Next time you find yourself lounging in a Manhattan park, consider the thousands of residents who may have occupied the site before you—when it was a cemetery.
Washington Square Park, Madison Square Park, and Bryant Park are among the parks that started out as potter’s fields.
Here the city laid to rest its paupers, prisoners, unclaimed and diseased until the mid-19th century.
Madison Square Park was the first, in 1794. When it was full in 1797, potter’s field was moved to Washington Square, to a parcel “. . . bounded on the road leading from the Bowery Lane at the two Mile Stone to Greenwich,” according to It Happened in Washington Square by Emily Kies Folpe.
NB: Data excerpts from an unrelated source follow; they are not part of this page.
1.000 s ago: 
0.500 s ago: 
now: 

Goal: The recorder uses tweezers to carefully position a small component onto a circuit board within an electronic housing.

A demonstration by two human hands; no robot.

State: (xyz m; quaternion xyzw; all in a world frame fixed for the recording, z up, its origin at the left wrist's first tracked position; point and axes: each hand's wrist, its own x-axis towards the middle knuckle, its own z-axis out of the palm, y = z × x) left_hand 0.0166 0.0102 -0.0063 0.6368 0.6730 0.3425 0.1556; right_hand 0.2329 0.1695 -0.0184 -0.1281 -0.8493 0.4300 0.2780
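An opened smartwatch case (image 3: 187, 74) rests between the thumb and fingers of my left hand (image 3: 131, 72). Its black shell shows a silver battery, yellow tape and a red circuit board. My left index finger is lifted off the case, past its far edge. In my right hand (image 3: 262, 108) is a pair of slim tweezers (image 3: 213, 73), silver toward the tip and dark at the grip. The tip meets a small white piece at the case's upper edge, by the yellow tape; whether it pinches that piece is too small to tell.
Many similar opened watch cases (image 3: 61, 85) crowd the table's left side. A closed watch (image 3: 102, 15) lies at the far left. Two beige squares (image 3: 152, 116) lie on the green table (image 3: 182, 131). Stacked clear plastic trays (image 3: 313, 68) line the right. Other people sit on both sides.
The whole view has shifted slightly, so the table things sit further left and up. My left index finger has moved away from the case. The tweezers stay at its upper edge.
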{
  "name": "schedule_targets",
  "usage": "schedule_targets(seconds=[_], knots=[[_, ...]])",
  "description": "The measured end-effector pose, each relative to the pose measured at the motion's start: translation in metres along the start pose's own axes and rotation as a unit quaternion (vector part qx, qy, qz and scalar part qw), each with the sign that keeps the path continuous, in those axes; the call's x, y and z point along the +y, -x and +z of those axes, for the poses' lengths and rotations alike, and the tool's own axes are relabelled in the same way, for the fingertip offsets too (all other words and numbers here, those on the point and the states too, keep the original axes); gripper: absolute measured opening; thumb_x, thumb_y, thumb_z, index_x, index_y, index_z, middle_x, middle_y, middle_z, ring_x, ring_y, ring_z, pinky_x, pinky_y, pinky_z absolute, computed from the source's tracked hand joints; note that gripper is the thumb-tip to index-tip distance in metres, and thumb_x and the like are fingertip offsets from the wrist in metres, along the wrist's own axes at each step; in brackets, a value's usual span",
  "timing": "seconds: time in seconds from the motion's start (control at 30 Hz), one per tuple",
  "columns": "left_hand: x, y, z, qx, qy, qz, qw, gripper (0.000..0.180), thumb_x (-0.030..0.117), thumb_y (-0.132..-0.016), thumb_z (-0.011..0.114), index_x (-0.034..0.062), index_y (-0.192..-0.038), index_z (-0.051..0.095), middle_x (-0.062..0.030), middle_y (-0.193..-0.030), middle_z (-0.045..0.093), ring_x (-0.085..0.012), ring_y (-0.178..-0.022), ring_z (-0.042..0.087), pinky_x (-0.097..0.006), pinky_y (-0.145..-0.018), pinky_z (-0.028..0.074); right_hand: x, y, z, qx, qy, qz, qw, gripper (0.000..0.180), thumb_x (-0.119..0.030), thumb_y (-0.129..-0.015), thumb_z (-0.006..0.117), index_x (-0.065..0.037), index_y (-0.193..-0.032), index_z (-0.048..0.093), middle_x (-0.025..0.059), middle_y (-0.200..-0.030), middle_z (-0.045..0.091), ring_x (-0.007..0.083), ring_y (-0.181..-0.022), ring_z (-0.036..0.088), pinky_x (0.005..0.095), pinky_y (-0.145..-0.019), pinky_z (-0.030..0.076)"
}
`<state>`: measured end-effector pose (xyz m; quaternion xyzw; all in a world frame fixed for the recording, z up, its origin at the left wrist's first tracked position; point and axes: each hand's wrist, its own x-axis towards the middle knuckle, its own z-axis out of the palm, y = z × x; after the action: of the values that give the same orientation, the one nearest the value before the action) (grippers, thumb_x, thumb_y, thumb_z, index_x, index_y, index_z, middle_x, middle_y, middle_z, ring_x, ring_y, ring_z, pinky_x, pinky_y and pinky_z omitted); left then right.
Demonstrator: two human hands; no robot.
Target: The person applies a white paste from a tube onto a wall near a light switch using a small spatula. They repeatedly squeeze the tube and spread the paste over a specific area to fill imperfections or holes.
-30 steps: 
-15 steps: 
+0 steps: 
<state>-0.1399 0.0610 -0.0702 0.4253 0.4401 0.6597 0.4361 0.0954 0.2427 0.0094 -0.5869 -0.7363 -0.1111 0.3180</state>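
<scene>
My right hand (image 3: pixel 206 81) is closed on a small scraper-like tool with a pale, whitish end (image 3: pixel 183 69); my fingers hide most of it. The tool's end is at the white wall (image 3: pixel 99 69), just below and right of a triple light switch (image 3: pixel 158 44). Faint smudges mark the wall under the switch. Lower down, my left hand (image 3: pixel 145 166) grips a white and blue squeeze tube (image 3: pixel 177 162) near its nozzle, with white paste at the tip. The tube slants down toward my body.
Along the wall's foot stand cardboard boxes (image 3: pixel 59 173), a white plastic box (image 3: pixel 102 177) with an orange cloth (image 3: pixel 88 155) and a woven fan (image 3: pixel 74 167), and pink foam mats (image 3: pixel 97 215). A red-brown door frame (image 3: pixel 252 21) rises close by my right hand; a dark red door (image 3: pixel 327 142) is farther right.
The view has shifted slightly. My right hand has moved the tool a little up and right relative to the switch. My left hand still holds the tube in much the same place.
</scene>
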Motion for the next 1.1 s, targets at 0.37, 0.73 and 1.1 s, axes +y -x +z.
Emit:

Estimates vary, but up to 100,000 New Yorkers may have been buried there—with the tombstone of a possible Yellow Fever victim popping up in 2009.
“After the yellow fever epidemic of 1823, with Greenwich booming just to the west, and Bond Street burgeoning just to the east, the city barred further burials and routed new corpses north to what is today Bryant Park,” states New York City historian and author Mike Wallace in a 2007 New York Times interview.
When that potter’s field was chosen as the site of the Croton Reservoir in the 1840s, “the remains of 100,000 paupers and strangers were transferred in 1857 to Ward’s Island, and then, finally, to Hart Island, acquired by the city in 1868, with 45 acres of the 100 acre island being set aside as a potter’s field that opened the following year,” says Wallace.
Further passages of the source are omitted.